__What is expected__: Nothing but an exact repeat of the data, with pictures removed, belongs in the answer.

__Information shown__:
────
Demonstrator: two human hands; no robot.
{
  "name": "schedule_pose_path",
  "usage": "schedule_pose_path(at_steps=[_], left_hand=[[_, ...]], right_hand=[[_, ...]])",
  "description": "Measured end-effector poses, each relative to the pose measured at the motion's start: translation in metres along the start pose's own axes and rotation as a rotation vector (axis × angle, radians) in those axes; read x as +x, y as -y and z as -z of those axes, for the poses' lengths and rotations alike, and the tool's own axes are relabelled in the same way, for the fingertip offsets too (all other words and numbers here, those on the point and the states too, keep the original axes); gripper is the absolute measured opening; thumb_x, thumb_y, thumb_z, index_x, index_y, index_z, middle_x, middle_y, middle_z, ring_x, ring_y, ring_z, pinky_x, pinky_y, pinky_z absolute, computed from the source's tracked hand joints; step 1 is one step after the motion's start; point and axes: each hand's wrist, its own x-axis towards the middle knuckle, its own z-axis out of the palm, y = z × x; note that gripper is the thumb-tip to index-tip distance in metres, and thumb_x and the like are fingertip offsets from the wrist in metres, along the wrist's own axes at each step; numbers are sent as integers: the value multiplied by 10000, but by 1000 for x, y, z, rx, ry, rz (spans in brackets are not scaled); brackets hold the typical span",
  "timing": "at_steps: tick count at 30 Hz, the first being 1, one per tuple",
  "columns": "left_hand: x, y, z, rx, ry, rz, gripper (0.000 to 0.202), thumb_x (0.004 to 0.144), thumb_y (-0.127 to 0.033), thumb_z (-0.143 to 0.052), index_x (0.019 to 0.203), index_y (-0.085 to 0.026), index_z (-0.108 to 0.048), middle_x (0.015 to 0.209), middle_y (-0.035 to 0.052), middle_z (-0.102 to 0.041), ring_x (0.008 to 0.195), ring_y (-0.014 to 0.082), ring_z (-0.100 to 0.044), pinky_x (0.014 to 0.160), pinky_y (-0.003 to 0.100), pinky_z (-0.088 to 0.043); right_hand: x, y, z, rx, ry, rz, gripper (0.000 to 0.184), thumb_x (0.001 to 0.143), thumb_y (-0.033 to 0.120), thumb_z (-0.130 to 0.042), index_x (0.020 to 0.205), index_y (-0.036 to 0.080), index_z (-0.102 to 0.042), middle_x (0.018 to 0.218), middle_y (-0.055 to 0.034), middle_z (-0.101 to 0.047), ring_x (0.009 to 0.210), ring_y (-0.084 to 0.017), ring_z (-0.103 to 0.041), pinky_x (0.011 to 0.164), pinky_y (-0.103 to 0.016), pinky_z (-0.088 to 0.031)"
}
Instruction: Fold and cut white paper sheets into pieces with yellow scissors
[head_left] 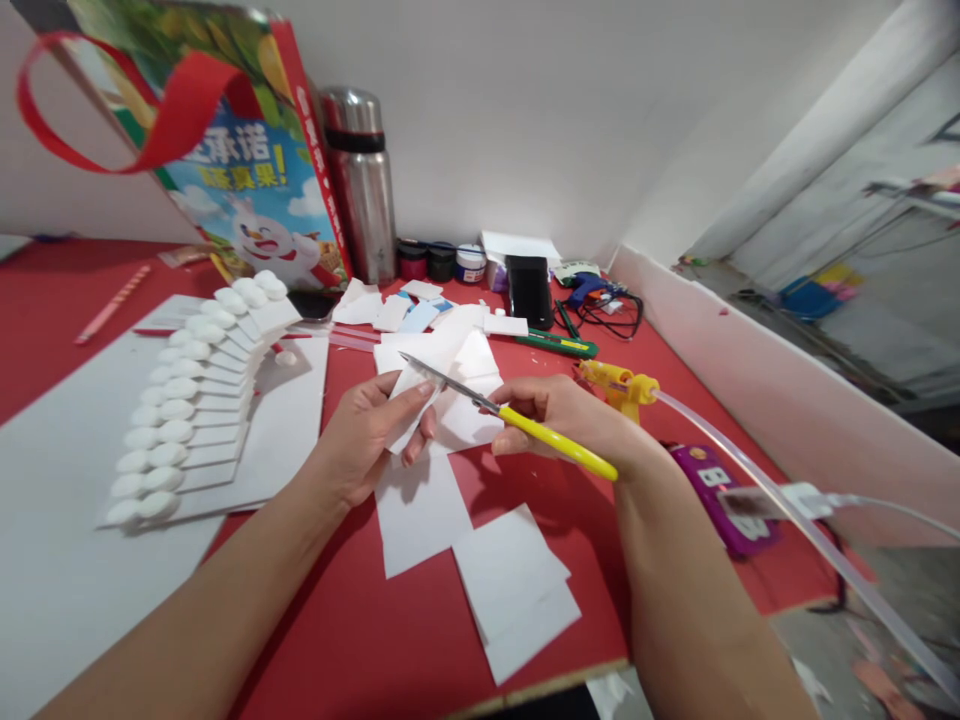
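My left hand [375, 428] pinches a small piece of white paper [406, 412] between thumb and fingers. In my right hand [555, 405] is a pair of scissors [559, 440] with yellow handles, its blades pointing left across the top of that piece. Whether the blades are parted is hard to make out. Beneath the hands lie more white sheets [424, 515], and a small stack of white paper squares [517, 590] rests near the table's front edge. To the left, a curved white model [217, 400] stands on a white board, built of strips topped with rows of white oval pieces.
A gift box [255, 190] with a red ribbon and a steel thermos [367, 190] stand at the back left. Paint jars [441, 262], paper scraps and a green utility knife [559, 343] lie behind the hands. At right are a yellow glue gun [619, 385] and a purple case [724, 495].
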Motion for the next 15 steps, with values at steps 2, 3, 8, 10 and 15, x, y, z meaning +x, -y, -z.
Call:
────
__Solution for this task__:
Demonstrator: two human hands; no robot.
{
  "name": "schedule_pose_path",
  "usage": "schedule_pose_path(at_steps=[_], left_hand=[[_, ...]], right_hand=[[_, ...]])",
  "description": "Measured end-effector poses, each relative to the pose measured at the motion's start: translation in metres along the start pose's own axes and rotation as a rotation vector (axis × angle, radians) in those axes; read x as +x, y as -y and z as -z of those axes, for the poses' lengths and rotations alike, and the tool's own axes are relabelled in the same way, for the fingertip offsets too (all other words and numbers here, those on the point and the states too, keep the original axes); gripper is the absolute measured opening; thumb_x, thumb_y, thumb_z, index_x, index_y, index_z, middle_x, middle_y, middle_z, ring_x, ring_y, ring_z, pinky_x, pinky_y, pinky_z absolute, computed from the source's tracked hand joints; step 1 is one step after the motion's start; point and axes: each hand's wrist, its own x-axis towards the middle knuckle, its own z-axis out of the palm, y = z × x; note that gripper is the thumb-tip to index-tip distance in metres, and thumb_x and the like are fingertip offsets from the wrist in metres, along the wrist's own axes at each step; numbers are sent as integers: the value multiplied by 10000, but by 1000 for x, y, z, rx, ry, rz (spans in brackets are not scaled); brackets hold the typical span",
  "timing": "at_steps: tick count at 30 Hz, the first being 1, one per tuple",
  "columns": "left_hand: x, y, z, rx, ry, rz, gripper (0.000 to 0.202), thumb_x (0.004 to 0.144), thumb_y (-0.127 to 0.033), thumb_z (-0.143 to 0.052), index_x (0.019 to 0.203), index_y (-0.085 to 0.026), index_z (-0.108 to 0.048), middle_x (0.015 to 0.209), middle_y (-0.035 to 0.052), middle_z (-0.102 to 0.041), ring_x (0.008 to 0.195), ring_y (-0.014 to 0.082), ring_z (-0.100 to 0.044), pinky_x (0.014 to 0.160), pinky_y (-0.003 to 0.100), pinky_z (-0.088 to 0.043); right_hand: x, y, z, rx, ry, rz, gripper (0.000 to 0.184), thumb_x (0.001 to 0.143), thumb_y (-0.033 to 0.120), thumb_z (-0.130 to 0.042), index_x (0.020 to 0.205), index_y (-0.036 to 0.080), index_z (-0.102 to 0.042), middle_x (0.018 to 0.218), middle_y (-0.055 to 0.034), middle_z (-0.101 to 0.047), ring_x (0.009 to 0.210), ring_y (-0.084 to 0.017), ring_z (-0.103 to 0.041), pinky_x (0.011 to 0.164), pinky_y (-0.103 to 0.016), pinky_z (-0.088 to 0.031)"
}
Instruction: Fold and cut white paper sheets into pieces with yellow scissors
[head_left] 
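My left hand [375, 428] pinches a small piece of white paper [406, 412] between thumb and fingers. In my right hand [555, 405] is a pair of scissors [559, 440] with yellow handles, its blades pointing left across the top of that piece. Whether the blades are parted is hard to make out. Beneath the hands lie more white sheets [424, 515], and a small stack of white paper squares [517, 590] rests near the table's front edge. To the left, a curved white model [217, 400] stands on a white board, built of strips topped with rows of white oval pieces.
A gift box [255, 190] with a red ribbon and a steel thermos [367, 190] stand at the back left. Paint jars [441, 262], paper scraps and a green utility knife [559, 343] lie behind the hands. At right are a yellow glue gun [619, 385] and a purple case [724, 495].
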Motion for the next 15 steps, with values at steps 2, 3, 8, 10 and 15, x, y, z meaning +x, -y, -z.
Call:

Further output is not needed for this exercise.